Let’s start with the working schlubs first. Nick ( Jason Bateman), Kurt ( Jason Sudeikis) and Dale ( Charlie Day) have been friends since high school and have all graduated to jobs that have hit the same dead-end. Blocking their way are three of the most vocationally evil souls to ever secure an executive car space.
So say hello to the Horrible Bosses, people. They may not be with us for that much longer.
Dave Harken ( Kevin Spacey) is a corporate psychotic who hates Nick as much as he loves taking credit for all his hard work.
Bobby Pellitt ( Colin Farrell) is into cocaine, call girls and cutting Kurt out of any claim to a vacant managerial slot.
Julia Harris ( Jennifer Aniston) is a nymphomaniac dentist who turns up the sexual harassment heat on her assistant nurse Dale at every opportunity.
While Nick, Kurt and Dale can hardly be described as stone-cold-killer types, once they flirt with the idea of terminating their bosses, they just can’t let it go.
With the aid of a self-styled ‘‘ murder consultant’’ ( a magnificently deranged Jamie Foxx, playing a character whose unprintable name is one of the standout gags of the picture), the scheme to off those rotten employers is on.
Once its loopy premise is locked down, any pretence to substance by
Horrible Bosses is hastily abandoned. Nevertheless, its excellent cast – all of whom make the most of their moments in the spotlight – go about their business in fine style.

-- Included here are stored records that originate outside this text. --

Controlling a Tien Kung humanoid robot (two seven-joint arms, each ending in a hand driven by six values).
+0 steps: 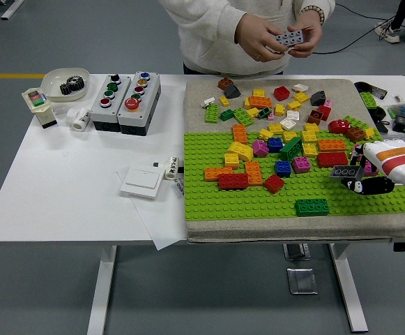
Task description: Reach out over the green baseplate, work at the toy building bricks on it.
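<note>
The green baseplate (258,199) lies on a grey mat, with several loose bricks in many colours scattered over its far half. A red brick (233,181), a blue brick (283,167) and a dark green brick (311,206) sit toward the front. My right hand (359,178) comes in from the right edge, low over the plate's right side, and is shut on a grey brick (346,171). At the far side a person holds another grey brick (289,38) in both hands, up over the table's far edge. My left arm does not show.
Left of the mat are two button boxes (125,101), a white switch plate (141,183) on paper, a white bowl with a gear (67,83) and small white parts. Dark objects lie at the table's right edge (404,118).
</note>
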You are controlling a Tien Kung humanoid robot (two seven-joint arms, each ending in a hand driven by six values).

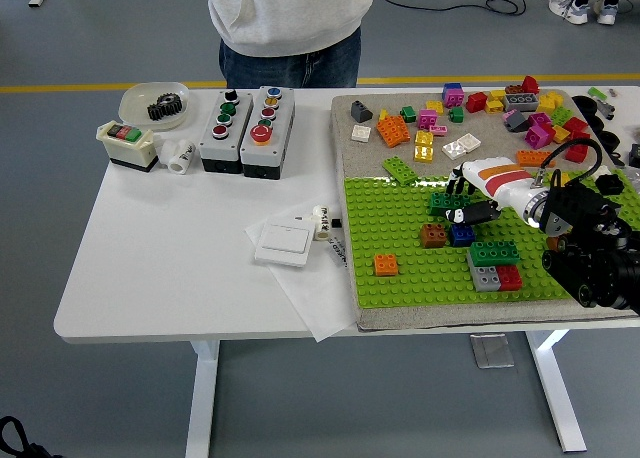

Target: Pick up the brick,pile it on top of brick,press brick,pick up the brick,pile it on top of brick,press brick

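The dark green brick [446,202] sits on the green baseplate [400,263], near its far edge, with the right hand [468,200] curled around it; the thumb and fingers close on the brick from the right side. A blue brick [461,234] lies just in front of the hand, and a brown brick [433,235] stands just left of the blue one. Nearer the table's front edge, a green brick [494,252] is stacked on a grey brick [487,277] with a red brick [510,276] beside it. An orange brick [386,264] stands alone on the left part of the baseplate. Loose bricks [470,118] are scattered on the grey mat [345,138] beyond the baseplate. On the white table [170,258] to the left stand two button boxes [244,130], a white switch [284,243] and a bowl [152,103] holding a gear. A person [290,18] stands at the far side
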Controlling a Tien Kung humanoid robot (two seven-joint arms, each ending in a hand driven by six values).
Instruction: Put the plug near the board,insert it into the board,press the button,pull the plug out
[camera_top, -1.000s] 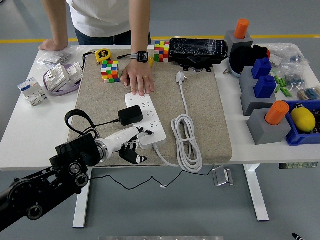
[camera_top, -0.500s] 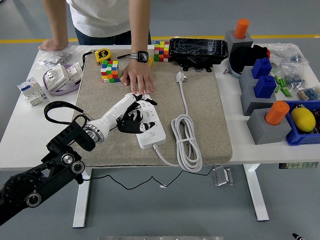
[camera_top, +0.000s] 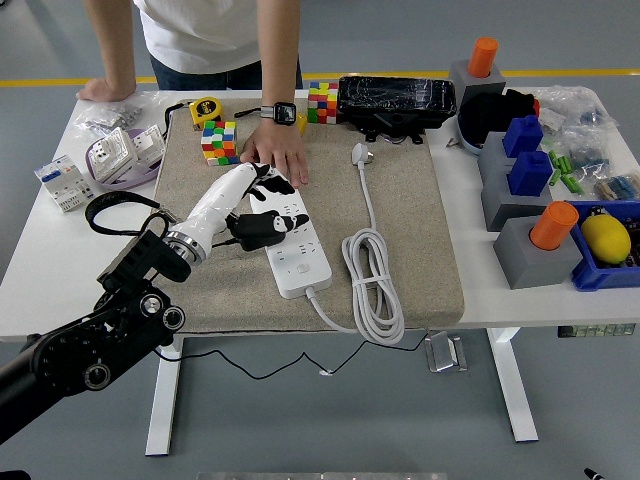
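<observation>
- Black plug adapter (camera_top: 262, 229) sitting over the upper sockets of the white power strip (camera_top: 296, 260), on the tan mat (camera_top: 400, 240); seated fully or only resting on top, cannot tell.
- Shifted since a second ago: then standing alone on the strip with the hand off at its 7 o'clock near the mat's front edge, half a second ago covered by the hand, now in the hand's grip and lying a little further toward 12 o'clock on the strip.
- Meaning for the task, as a judgement: probably the pull-out step begun, or a re-seat of the plug; button press not confirmable from this view.
- Left hand (camera_top: 250, 205) draped over the plug from 10 o'clock, fingers (camera_top: 282, 222) curled round the black body, palm touching its top; gripping the plug.
- Plug thus directly under and inside the hand, showing at the hand's 5 o'clock.
- Thin black cord (camera_top: 115, 208) looping off toward 9 o'clock beside the forearm.
- Person's hand (camera_top: 277, 155) flat on the mat at 12 o'clock of the strip, pressing on the strip's far end, just beside the robot's fingers; contact risk there.
- White coiled cable (camera_top: 372, 275) at 3 o'clock of the strip, its plug head (camera_top: 360, 153) lying toward 1 o'clock.
- Two colour cubes (camera_top: 220, 141) at 11 o'clock on the mat's far edge.
- Right arm out of view.
</observation>
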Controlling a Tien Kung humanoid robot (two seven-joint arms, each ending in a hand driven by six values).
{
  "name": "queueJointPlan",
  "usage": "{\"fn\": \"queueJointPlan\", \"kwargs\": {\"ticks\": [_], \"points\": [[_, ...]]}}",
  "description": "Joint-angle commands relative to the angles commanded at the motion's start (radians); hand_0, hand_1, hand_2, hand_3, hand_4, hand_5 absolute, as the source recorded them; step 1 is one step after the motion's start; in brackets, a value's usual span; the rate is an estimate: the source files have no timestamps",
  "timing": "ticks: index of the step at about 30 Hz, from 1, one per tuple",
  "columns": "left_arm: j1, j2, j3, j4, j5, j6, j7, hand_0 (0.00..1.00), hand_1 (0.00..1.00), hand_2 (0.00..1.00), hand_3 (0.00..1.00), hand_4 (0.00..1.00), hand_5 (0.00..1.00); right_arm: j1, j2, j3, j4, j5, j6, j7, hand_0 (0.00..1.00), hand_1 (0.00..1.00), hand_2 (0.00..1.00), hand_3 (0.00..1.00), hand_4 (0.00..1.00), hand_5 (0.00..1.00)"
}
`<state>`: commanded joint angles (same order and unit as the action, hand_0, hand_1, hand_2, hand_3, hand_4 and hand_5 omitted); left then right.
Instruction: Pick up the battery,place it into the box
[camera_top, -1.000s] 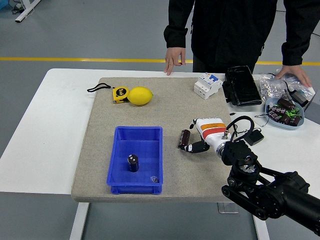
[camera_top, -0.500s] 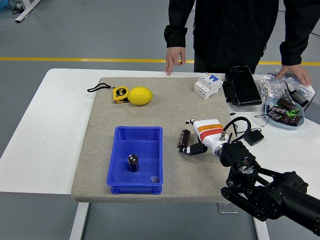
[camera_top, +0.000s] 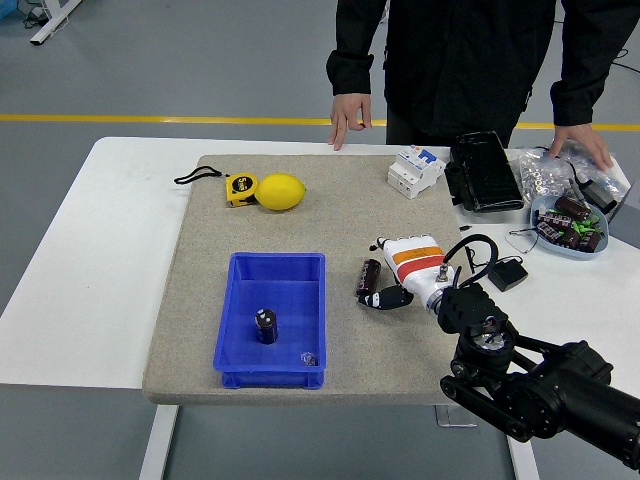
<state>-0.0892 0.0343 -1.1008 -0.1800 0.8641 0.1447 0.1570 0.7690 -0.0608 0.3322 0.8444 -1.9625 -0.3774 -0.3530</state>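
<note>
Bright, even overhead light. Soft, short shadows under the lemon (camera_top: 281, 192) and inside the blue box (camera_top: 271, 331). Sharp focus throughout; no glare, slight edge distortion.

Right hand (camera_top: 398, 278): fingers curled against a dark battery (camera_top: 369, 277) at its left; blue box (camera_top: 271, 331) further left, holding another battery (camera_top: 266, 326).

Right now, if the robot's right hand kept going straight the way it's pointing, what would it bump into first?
The right hand points left and already holds a dark battery. Straight on, it would probably meet the blue box first, though height above the mat is hard to judge.
</note>
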Motion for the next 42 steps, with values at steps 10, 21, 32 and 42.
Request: {"fn": "queueJointPlan", "kwargs": {"ticks": [10,21,32,42], "points": [[-0.006,0.001,0.007,0.000,-0.004,-0.002,-0.001,0.760,0.710,0.734,0.634,0.708,0.618,0.014,0.006,-0.022,-0.019,0.001,-0.007,0.007,0.169,0.145,0.258,0.730,0.998,0.554],[-0.010,0.000,0.013,0.000,-0.012,-0.002,-0.001,0.758,0.710,0.735,0.634,0.708,0.618,0.023,0.012,-0.045,-0.036,-0.004,-0.021,0.011,0.164,0.136,0.238,0.677,0.998,0.502],[-0.012,0.000,0.016,0.000,-0.013,-0.003,-0.001,0.759,0.710,0.735,0.635,0.709,0.616,0.025,0.017,-0.059,-0.049,-0.011,-0.030,0.015,0.164,0.134,0.221,0.600,0.998,0.460],[-0.012,0.000,0.014,0.000,-0.011,-0.002,-0.001,0.760,0.710,0.735,0.634,0.708,0.616,0.025,0.020,-0.061,-0.048,-0.016,-0.049,0.020,0.157,0.124,0.204,0.525,0.998,0.419]]}}
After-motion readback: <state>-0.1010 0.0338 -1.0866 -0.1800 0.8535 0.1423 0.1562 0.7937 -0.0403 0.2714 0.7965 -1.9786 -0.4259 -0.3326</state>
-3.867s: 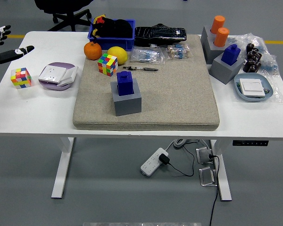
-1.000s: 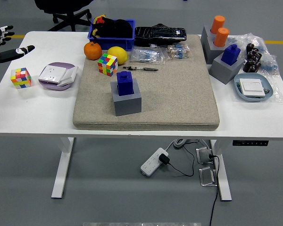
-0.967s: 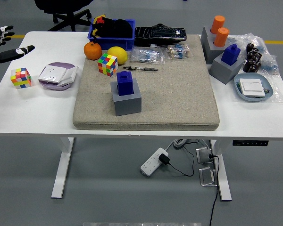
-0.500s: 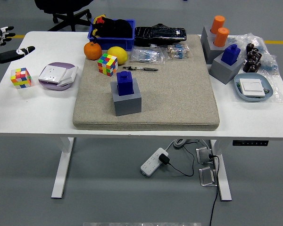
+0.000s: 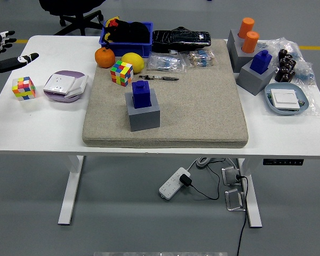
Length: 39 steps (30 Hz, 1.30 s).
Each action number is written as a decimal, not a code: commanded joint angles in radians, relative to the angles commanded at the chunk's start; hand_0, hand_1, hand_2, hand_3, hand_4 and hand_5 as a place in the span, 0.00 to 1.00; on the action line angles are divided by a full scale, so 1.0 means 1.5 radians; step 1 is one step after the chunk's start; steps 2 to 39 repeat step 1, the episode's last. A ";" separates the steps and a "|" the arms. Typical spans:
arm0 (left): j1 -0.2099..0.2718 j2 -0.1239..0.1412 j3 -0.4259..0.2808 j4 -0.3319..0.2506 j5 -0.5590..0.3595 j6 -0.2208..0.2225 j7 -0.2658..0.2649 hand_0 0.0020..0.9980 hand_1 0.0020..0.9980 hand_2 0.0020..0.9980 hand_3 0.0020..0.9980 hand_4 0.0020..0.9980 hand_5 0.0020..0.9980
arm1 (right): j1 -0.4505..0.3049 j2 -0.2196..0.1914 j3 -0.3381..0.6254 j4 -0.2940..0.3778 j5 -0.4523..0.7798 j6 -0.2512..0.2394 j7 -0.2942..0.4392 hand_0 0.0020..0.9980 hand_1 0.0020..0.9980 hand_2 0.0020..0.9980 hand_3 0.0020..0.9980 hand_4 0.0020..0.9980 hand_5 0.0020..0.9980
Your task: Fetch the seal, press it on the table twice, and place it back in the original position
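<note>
Blue seal on grey block, Rubik's cube behind, tweezers near

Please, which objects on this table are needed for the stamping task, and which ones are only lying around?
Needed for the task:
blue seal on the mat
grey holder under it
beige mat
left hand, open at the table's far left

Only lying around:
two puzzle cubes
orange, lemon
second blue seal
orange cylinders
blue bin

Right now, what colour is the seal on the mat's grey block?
Dark blue seal, clearest in the head view.
</note>
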 joint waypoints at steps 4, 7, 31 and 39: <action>0.000 0.000 0.000 0.000 0.000 0.000 0.000 0.87 0.88 0.88 0.92 0.97 0.41 | 0.000 0.000 0.001 0.000 0.000 0.000 0.000 0.84 0.73 0.70 0.71 0.75 0.52; 0.000 0.000 0.000 0.000 0.000 0.000 0.000 0.87 0.88 0.88 0.92 0.97 0.41 | 0.000 0.000 0.001 0.000 0.000 0.000 0.000 0.84 0.73 0.70 0.71 0.75 0.52; 0.000 0.000 0.000 0.000 0.000 0.000 0.000 0.87 0.88 0.88 0.92 0.97 0.41 | 0.000 0.000 0.001 0.000 0.000 0.000 0.000 0.84 0.73 0.70 0.71 0.75 0.52; 0.000 0.000 0.000 0.000 0.000 0.000 0.000 0.87 0.88 0.88 0.92 0.97 0.41 | 0.000 0.000 0.001 0.000 0.000 0.000 0.000 0.84 0.73 0.70 0.71 0.75 0.52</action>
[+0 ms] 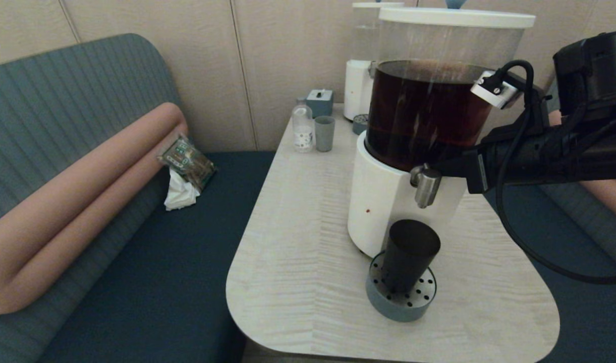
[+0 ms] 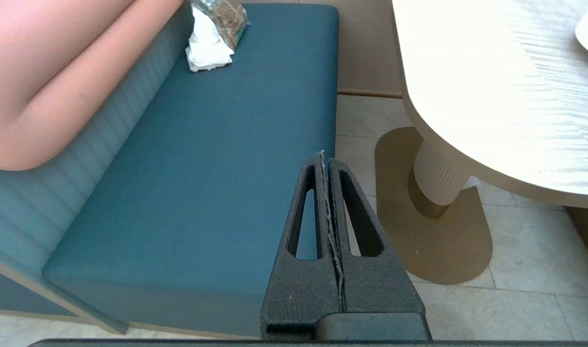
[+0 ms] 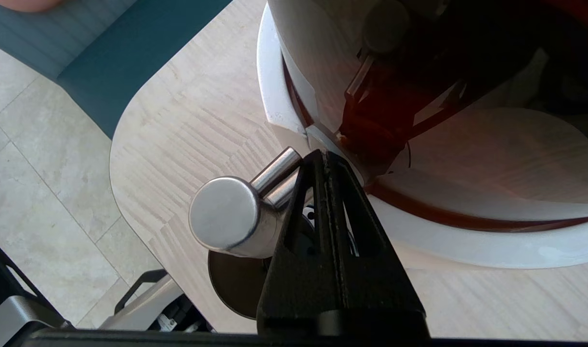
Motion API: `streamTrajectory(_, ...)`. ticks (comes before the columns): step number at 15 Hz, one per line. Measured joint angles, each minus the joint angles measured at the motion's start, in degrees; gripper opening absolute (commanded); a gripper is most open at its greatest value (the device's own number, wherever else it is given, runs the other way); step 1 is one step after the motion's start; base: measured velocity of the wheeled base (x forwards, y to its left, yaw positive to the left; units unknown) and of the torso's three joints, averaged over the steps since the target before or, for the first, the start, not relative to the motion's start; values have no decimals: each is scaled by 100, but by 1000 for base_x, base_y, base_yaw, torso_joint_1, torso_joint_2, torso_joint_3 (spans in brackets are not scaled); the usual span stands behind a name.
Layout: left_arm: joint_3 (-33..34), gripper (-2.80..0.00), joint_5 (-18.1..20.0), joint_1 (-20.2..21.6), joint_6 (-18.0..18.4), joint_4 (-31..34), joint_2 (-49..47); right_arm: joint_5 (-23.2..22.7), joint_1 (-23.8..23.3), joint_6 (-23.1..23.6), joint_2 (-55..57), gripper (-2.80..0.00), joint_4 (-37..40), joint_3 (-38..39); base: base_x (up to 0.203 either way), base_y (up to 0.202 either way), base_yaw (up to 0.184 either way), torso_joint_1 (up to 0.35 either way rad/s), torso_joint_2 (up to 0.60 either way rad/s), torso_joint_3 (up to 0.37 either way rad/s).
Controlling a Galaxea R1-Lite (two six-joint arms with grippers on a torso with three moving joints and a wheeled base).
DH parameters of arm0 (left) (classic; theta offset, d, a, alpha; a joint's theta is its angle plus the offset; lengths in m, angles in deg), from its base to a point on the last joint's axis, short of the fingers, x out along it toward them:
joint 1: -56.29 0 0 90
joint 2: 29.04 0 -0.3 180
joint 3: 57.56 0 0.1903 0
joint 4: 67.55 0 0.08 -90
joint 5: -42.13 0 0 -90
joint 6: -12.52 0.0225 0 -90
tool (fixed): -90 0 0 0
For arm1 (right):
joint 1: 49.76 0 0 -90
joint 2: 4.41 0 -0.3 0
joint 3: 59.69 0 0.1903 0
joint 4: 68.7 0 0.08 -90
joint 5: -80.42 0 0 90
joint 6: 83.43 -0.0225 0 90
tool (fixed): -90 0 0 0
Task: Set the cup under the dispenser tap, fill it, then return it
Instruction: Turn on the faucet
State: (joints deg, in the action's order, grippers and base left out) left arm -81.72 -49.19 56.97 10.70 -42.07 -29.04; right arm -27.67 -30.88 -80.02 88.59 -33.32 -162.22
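Off to the left, over the bench, the left gripper [image 2: 327,159] sits parked with fingers pressed together on nothing. On the table [image 1: 297,237] the cup [image 1: 408,254] stands on the drip tray [image 1: 401,297] under the tap [image 1: 426,185]. The right gripper [image 3: 322,156], fingers clenched and empty, is right against the tap's lever. Push off-center and it could slip; hold too long and the cup might overflow.

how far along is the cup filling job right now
Done: the black cup stands on the drip tray under the dispenser tap. In hand: the right gripper, fingers shut, sits beside the tap's steel stem; no stream is visible. Left: filling and returning the cup. The left gripper is parked shut, off the table.
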Motion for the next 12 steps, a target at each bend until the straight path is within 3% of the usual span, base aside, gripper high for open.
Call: streamTrajectory(12,0,-280,-2,-2,2,0,0,0,71,149,29,-280,-379,78,0,0,0,0,0,0)
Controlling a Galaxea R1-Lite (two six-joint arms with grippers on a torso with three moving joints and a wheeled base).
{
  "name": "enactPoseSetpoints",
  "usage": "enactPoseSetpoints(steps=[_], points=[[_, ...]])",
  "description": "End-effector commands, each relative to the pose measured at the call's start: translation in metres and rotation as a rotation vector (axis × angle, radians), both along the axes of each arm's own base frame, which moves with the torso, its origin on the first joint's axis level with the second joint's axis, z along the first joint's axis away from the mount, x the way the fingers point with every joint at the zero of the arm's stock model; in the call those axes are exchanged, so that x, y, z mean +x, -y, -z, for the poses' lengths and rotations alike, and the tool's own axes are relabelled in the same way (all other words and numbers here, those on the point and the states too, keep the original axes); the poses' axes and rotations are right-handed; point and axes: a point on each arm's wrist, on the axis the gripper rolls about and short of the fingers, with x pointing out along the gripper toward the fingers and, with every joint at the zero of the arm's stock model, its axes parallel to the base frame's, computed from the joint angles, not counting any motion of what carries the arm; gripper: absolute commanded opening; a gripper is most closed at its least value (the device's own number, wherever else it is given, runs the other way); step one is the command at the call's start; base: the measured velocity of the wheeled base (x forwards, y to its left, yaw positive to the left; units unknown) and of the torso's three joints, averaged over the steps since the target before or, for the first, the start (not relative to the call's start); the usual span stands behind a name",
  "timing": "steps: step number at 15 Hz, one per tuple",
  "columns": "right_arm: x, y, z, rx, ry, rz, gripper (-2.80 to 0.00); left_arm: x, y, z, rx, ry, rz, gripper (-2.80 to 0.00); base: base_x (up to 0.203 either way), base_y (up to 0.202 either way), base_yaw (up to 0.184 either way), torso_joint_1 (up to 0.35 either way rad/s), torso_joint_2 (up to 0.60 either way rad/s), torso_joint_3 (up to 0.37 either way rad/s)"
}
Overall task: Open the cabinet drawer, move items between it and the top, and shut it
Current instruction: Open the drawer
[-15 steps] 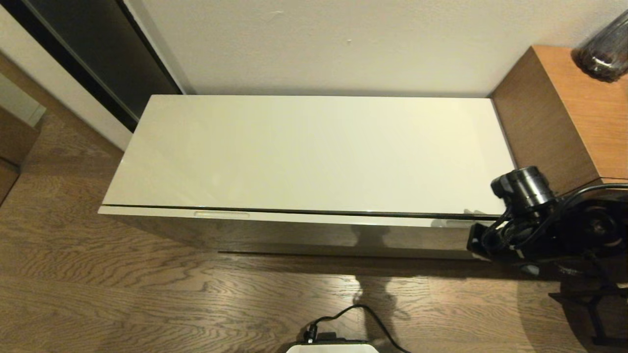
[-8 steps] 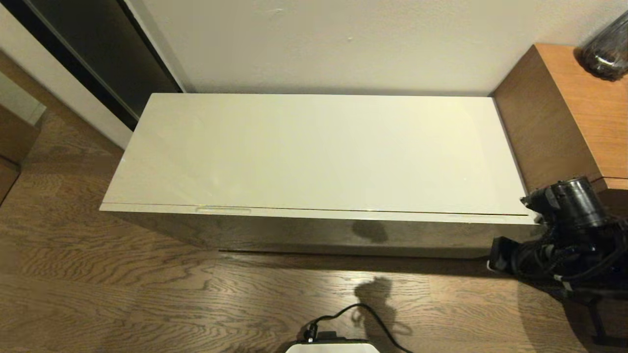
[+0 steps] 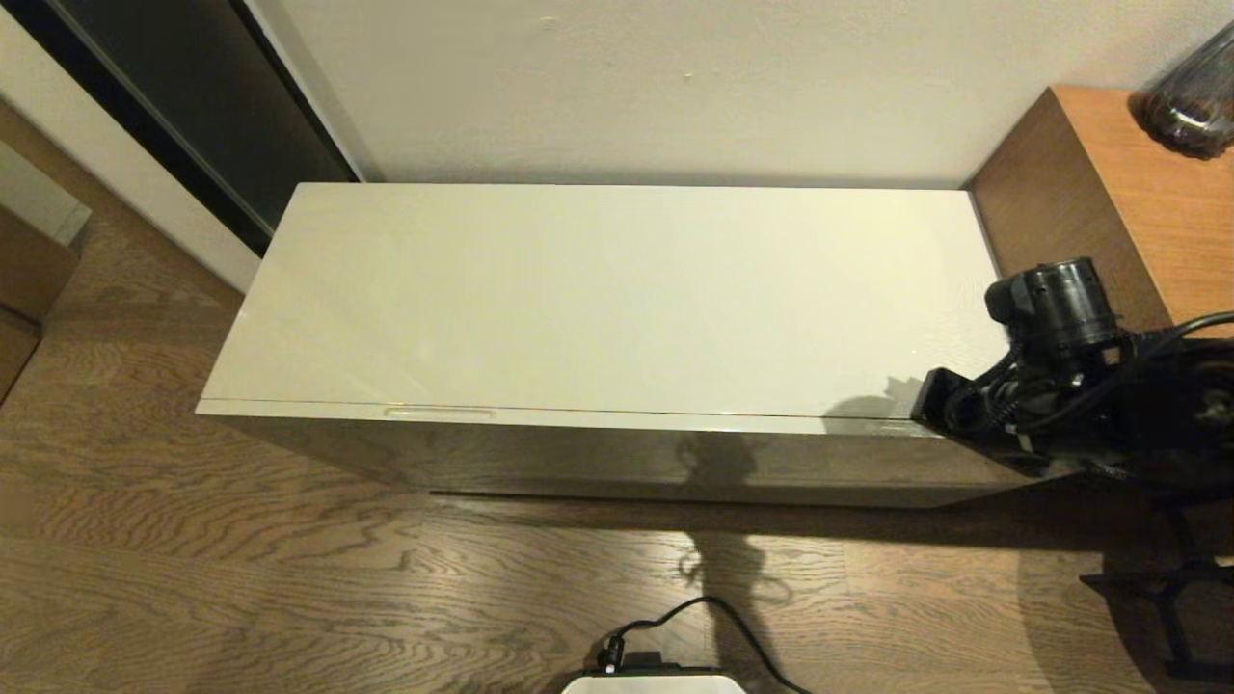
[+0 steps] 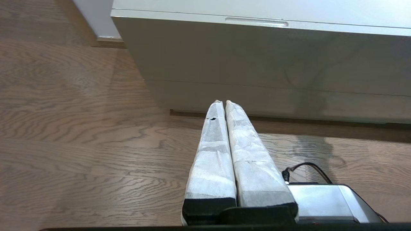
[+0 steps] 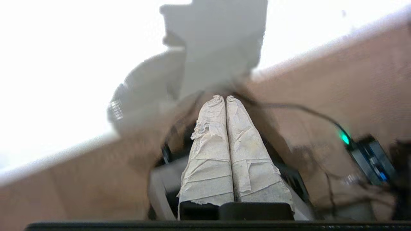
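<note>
Drawer work falls to my right pincer (image 5: 225, 98), clenched on nothing at the head view's right edge. The long glossy off-white cabinet drawer (image 3: 617, 420) lies shut, running left-right across mid-frame, its near end just left of that pincer. My left pincer (image 4: 223, 102), its 2 fingers pressed together, is parked low over the floor.

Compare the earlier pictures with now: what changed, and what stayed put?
The drawer, a dark gap ajar a second ago, is flush shut. The right gripper, shut and empty, backed off right, then came back over the top's right front corner. Left gripper unchanged, shut.
</note>
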Motion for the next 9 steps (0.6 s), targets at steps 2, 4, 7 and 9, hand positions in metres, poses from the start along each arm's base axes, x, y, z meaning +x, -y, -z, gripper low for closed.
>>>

In particular, Spacey, who has proven form playing an abusive office despot in Swimming With Sharks, is arrestingly, absurdly despicable.
A thoroughly committed Aniston ( playing against type and good taste) also leaves a major mark in a relatively minor role.
The consistently stressed and messed-up interplay between Bateman, Sudeikis and Day gives up some of the best blokey banter heard since the original The Hangover.